◆ About this task
Print all of the data exactly.

──────────

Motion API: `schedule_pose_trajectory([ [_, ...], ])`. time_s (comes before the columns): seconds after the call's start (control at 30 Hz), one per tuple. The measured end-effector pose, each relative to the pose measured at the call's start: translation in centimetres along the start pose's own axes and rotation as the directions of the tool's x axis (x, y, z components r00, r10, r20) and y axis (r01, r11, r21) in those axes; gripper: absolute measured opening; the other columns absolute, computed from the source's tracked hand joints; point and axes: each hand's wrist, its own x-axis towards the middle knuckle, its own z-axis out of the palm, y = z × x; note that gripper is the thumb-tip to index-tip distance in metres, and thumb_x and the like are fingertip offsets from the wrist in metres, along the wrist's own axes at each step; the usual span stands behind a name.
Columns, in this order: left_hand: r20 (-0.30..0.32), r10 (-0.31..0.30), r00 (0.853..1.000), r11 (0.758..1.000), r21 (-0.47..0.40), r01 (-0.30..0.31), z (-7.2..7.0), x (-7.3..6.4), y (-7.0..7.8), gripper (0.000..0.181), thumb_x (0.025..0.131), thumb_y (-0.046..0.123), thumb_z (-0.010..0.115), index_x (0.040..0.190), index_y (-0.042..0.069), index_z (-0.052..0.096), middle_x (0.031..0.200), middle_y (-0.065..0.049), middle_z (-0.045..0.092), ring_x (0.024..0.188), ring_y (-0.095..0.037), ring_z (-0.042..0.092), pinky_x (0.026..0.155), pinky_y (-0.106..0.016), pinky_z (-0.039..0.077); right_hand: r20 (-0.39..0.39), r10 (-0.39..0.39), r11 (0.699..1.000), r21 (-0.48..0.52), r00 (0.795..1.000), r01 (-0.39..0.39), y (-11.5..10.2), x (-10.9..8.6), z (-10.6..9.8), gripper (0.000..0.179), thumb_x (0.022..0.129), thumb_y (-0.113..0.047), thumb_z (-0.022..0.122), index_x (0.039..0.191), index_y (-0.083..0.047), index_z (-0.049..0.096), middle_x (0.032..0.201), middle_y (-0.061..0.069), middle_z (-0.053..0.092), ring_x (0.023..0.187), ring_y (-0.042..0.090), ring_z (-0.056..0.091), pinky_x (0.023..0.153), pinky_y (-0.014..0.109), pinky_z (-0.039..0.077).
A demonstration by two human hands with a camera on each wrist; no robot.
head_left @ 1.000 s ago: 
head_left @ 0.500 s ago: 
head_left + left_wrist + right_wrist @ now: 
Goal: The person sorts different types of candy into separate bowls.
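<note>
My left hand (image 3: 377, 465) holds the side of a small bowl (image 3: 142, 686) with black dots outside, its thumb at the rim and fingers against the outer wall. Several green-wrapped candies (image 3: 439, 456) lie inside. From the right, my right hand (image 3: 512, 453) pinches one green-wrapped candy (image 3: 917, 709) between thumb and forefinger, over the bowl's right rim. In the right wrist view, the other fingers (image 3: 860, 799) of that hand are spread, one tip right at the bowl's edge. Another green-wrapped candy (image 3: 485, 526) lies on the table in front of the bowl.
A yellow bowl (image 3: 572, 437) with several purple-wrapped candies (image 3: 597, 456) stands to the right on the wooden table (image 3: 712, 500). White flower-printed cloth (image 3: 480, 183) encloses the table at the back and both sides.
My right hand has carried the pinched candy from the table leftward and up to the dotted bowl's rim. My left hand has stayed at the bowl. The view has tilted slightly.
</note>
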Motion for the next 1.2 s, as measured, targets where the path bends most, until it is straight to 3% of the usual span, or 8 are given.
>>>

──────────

◆ Answer
Motion API: `schedule_pose_trajectory([ [_, ...], ])`. time_s (comes before the columns): seconds after the call's start (control at 30 Hz), one per tuple. The measured end-effector pose, each relative to the pose measured at the call's start: translation in centimetres along the start pose's own axes and rotation as the directions of the tool's x axis (x, y, z components r00, r10, r20) and y axis (r01, r11, r21) in those axes; gripper: absolute measured opening; the other columns absolute, computed from the source's tracked hand joints; point and axes: each hand's wrist, its own x-axis towards the middle knuckle, its own z-axis out of the palm, y = z × x; note that gripper is the thumb-tip to index-tip distance in metres, and thumb_x and the like are fingertip offsets from the wrist in metres, along the wrist's own axes at each step; the usual span stands behind a name.
Columns, in this order: left_hand: r20 (-0.30..0.32), r10 (-0.31..0.30), r00 (0.853..1.000), r11 (0.758..1.000), r21 (-0.47..0.40), r01 (-0.30..0.31), z (-7.2..7.0), x (-7.3..6.4), y (-7.0..7.8), gripper (0.000..0.181), thumb_x (0.025..0.131), thumb_y (-0.046..0.123), thumb_z (-0.010..0.115), index_x (0.040..0.190), index_y (-0.042..0.069), index_z (-0.052..0.096), middle_x (0.031..0.200), middle_y (-0.065..0.049), middle_z (-0.045..0.092), ring_x (0.024..0.188), ring_y (-0.095..0.037), ring_z (-0.042..0.092), pinky_x (0.026..0.155), pinky_y (-0.106..0.016), pinky_z (-0.039..0.077); right_hand: r20 (-0.39..0.39), r10 (-0.39..0.39), r11 (0.699..1.000), r21 (-0.48..0.52), r00 (0.795..1.000), r01 (-0.39..0.39), y (-11.5..10.2), x (-10.9..8.6), z (-10.6..9.8), gripper (0.000..0.179), thumb_x (0.022..0.129), thumb_y (-0.113..0.047), thumb_z (-0.022..0.122), index_x (0.039..0.191), index_y (-0.083..0.047), index_z (-0.049..0.096), middle_x (0.032..0.201), middle_y (-0.061..0.069), middle_z (-0.053..0.092), ring_x (0.023..0.187), ring_y (-0.042..0.090), ring_z (-0.056..0.091), pinky_x (0.023..0.153), pinky_y (-0.014..0.109), pinky_z (-0.039..0.077).
A demonstration by two human hands with a camera on each wrist; no robot.
head_left @ 1.000 s ago: 
head_left @ 0.500 s ago: 
head_left + left_wrist + right_wrist @ now: 
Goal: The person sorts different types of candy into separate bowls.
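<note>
My left hand (image 3: 377, 465) holds the side of a small bowl (image 3: 142, 686) with black dots outside, its thumb at the rim and fingers against the outer wall. Several green-wrapped candies (image 3: 439, 456) lie inside. From the right, my right hand (image 3: 512, 453) pinches one green-wrapped candy (image 3: 917, 709) between thumb and forefinger, over the bowl's right rim. In the right wrist view, the other fingers (image 3: 860, 799) of that hand are spread, one tip right at the bowl's edge. Another green-wrapped candy (image 3: 485, 526) lies on the table in front of the bowl.
A yellow bowl (image 3: 572, 437) with several purple-wrapped candies (image 3: 597, 456) stands to the right on the wooden table (image 3: 712, 500). White flower-printed cloth (image 3: 480, 183) encloses the table at the back and both sides.
My right hand has carried the pinched candy from the table leftward and up to the dotted bowl's rim. My left hand has stayed at the bowl. The view has tilted slightly.
</note>
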Motion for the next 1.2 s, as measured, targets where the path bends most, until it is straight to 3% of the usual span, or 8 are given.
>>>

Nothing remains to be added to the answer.